EXERCISE:
In the records below, find the line with "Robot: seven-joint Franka" and repeat exactly every line from it through the line with "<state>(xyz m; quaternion". Pictures stay out.

(Stored items from a collection)
━━━

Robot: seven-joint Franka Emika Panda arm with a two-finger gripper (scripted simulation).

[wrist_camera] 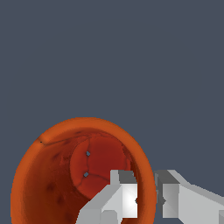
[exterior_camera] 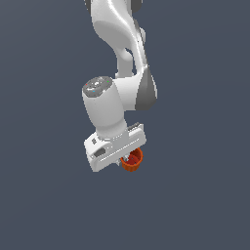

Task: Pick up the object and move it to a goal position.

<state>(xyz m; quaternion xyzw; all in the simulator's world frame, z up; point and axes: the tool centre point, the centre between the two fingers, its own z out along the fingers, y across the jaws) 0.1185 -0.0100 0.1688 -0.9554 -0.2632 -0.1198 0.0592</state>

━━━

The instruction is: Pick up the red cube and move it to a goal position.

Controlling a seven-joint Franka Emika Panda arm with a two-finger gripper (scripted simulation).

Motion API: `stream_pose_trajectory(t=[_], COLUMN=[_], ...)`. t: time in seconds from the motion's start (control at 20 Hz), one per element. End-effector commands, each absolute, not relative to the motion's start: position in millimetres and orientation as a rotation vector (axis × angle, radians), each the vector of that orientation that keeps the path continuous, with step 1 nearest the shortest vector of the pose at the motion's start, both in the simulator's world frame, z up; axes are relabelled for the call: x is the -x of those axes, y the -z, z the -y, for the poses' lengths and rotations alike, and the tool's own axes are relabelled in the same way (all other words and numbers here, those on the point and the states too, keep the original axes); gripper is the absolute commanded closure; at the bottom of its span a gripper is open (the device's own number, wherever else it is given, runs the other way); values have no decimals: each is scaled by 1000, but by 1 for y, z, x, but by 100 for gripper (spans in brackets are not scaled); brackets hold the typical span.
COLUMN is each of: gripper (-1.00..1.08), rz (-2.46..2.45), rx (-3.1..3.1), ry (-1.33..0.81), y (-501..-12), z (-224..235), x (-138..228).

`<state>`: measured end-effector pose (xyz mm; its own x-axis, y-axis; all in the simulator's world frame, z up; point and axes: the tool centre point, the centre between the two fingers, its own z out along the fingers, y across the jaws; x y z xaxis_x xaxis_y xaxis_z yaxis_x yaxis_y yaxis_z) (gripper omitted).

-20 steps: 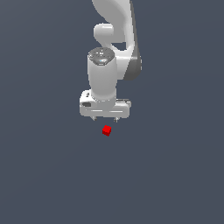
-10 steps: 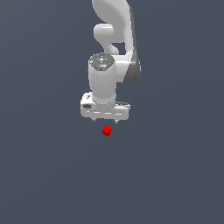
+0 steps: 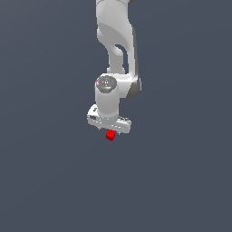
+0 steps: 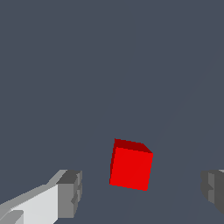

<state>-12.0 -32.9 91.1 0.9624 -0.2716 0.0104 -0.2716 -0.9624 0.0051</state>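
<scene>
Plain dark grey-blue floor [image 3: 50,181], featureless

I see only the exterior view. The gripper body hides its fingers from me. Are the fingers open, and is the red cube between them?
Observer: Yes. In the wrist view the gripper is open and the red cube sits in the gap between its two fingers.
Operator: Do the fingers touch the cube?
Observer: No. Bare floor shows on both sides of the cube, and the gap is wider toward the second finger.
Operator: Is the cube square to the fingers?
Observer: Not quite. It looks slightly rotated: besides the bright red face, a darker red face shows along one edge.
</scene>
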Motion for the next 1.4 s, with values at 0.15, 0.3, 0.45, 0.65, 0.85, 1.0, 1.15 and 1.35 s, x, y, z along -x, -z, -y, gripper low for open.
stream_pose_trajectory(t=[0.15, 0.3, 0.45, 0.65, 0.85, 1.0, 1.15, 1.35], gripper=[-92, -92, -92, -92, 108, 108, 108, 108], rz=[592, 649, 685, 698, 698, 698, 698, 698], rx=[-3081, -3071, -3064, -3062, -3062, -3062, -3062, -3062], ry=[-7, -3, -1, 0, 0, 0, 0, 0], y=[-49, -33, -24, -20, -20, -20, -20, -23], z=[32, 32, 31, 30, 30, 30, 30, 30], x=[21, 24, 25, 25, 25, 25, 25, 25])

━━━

RESPONSE TO THE EXERCISE:
Robot: seven-joint Franka Emika Panda arm with a two-finger gripper (scripted simulation).

[wrist_camera] 
[exterior_camera] 

Task: Pick up the object and move it to a goal position.

<state>(xyz m; quaternion xyzw; all in the simulator's world frame, z up; point and axes: the tool centre point, the centre between the two fingers, its own z out along the fingers, y across the jaws) 0.1185 -0.0100 0.1688 -0.9554 -0.2632 -0.1198 0.0592</state>

There's nothing left to add to the answer.